# Work instruction:
Copy out each line from the material where the word "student" is found.

# Data block:
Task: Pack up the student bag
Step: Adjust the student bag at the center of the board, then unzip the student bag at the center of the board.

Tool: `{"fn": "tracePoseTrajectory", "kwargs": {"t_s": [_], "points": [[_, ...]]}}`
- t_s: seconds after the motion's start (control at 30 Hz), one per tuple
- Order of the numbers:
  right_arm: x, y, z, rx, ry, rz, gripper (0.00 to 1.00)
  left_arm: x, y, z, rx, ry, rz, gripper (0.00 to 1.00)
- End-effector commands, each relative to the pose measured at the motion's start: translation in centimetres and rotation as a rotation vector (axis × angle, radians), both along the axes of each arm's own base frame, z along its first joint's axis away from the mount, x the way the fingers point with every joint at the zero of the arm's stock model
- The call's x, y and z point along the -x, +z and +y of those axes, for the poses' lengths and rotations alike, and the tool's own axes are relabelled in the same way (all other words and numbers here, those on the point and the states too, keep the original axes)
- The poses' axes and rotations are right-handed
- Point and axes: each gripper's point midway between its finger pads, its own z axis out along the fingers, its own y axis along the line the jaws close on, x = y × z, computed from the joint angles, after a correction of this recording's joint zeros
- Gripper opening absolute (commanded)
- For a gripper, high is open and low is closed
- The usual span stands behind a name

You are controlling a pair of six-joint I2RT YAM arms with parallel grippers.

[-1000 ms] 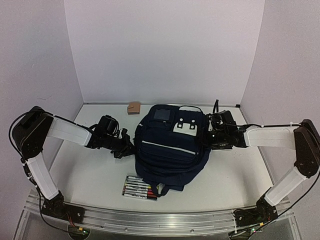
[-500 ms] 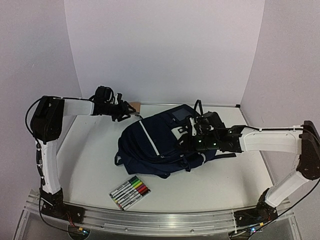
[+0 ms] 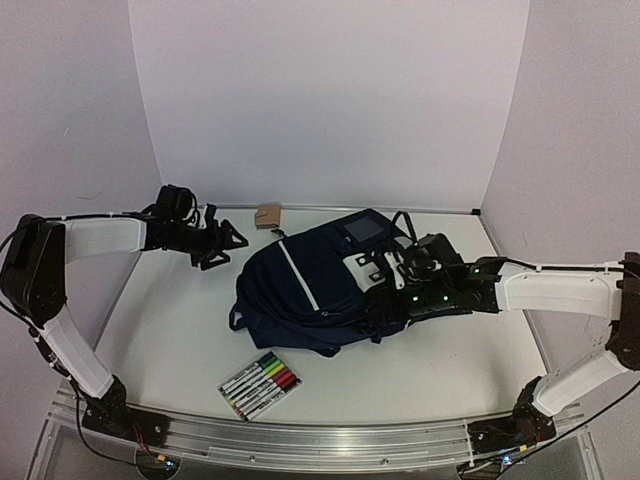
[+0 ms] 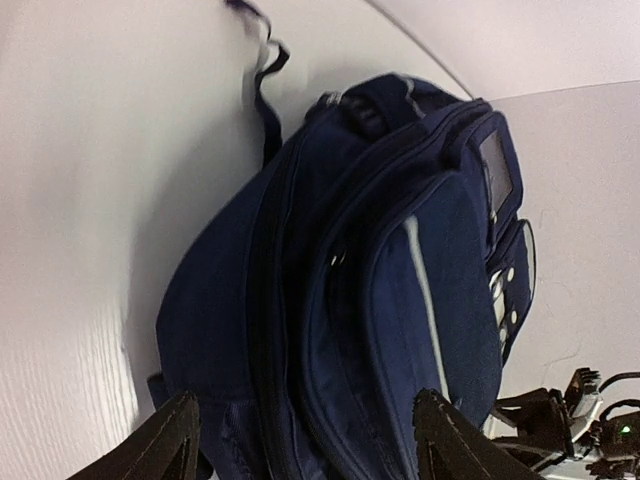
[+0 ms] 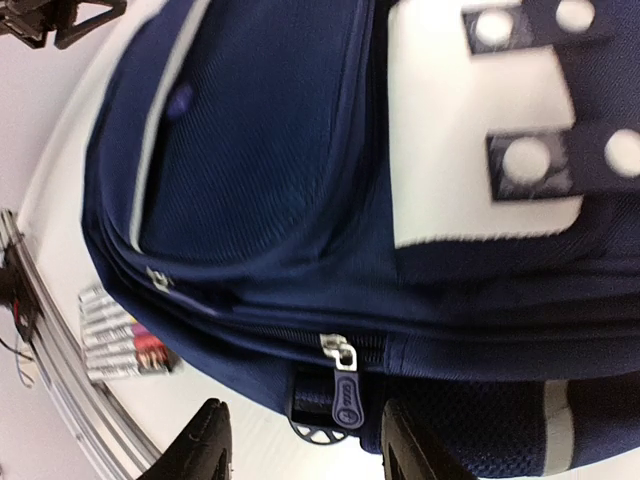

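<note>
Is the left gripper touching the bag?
Apart. The top view shows the left gripper open, up and to the left of the bag, with a plain strip of white table between them.

The large navy blue fabric backpack (image 3: 320, 290) lies slumped and turned diagonally in the middle of the white table (image 3: 180, 330), its top toward the far right. A thin white piping stripe crosses its front pocket, and a white patch carries navy tabs with round holes. The visible zips look closed. Dark straps trail at its near-left edge.
</note>
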Motion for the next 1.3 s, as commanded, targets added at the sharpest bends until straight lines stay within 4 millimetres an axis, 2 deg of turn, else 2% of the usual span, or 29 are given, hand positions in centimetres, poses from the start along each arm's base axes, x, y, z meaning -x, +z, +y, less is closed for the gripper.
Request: {"fn": "tracePoseTrajectory", "kwargs": {"t_s": [0.0,0.13,0.27,0.37,0.6,0.8,0.93,1.03,1.17,1.27], "points": [[0.2,-1.5,0.1,0.040,0.023,0.020,0.41,4.1,0.0,-2.4,0.090,-0.063,0.081,0.74],[-0.5,-2.2,-0.2,0.068,-0.007,0.005,0.41,5.7,-1.2,-2.9,0.071,-0.065,0.124,0.77],[-1.3,-2.5,-0.1,0.082,-0.031,-0.010,0.36,5.9,-2.5,-2.6,0.075,-0.021,0.169,0.77],[-1.7,-2.2,-0.1,0.076,-0.046,-0.028,0.33,5.9,-2.9,-2.7,0.090,-0.012,0.178,0.73],[-2.0,-1.5,0.6,0.045,-0.038,-0.038,0.22,6.3,-4.0,-2.7,0.067,0.002,0.207,0.47],[-2.0,-2.0,0.9,0.048,-0.023,-0.030,0.21,6.5,-4.2,-2.7,0.067,0.006,0.204,0.28],[-2.0,-2.0,1.3,0.039,-0.013,-0.023,0.09,6.7,-4.3,-2.6,0.069,0.004,0.202,0.13],[-2.0,-1.1,1.6,0.016,-0.009,-0.027,0.00,6.8,-4.4,-2.7,0.076,0.003,0.200,0.01],[-1.0,0.5,2.8,0.018,0.019,-0.046,0.00,6.7,-4.1,-3.1,0.095,-0.006,0.183,0.00],[0.0,-0.2,3.5,0.109,0.025,-0.044,0.00,6.7,-3.8,-3.7,0.106,-0.020,0.174,0.00]]}}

# Answer box:
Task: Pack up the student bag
Step: Adjust the student bag at the center of the board, then unzip the student bag at the center of the board.

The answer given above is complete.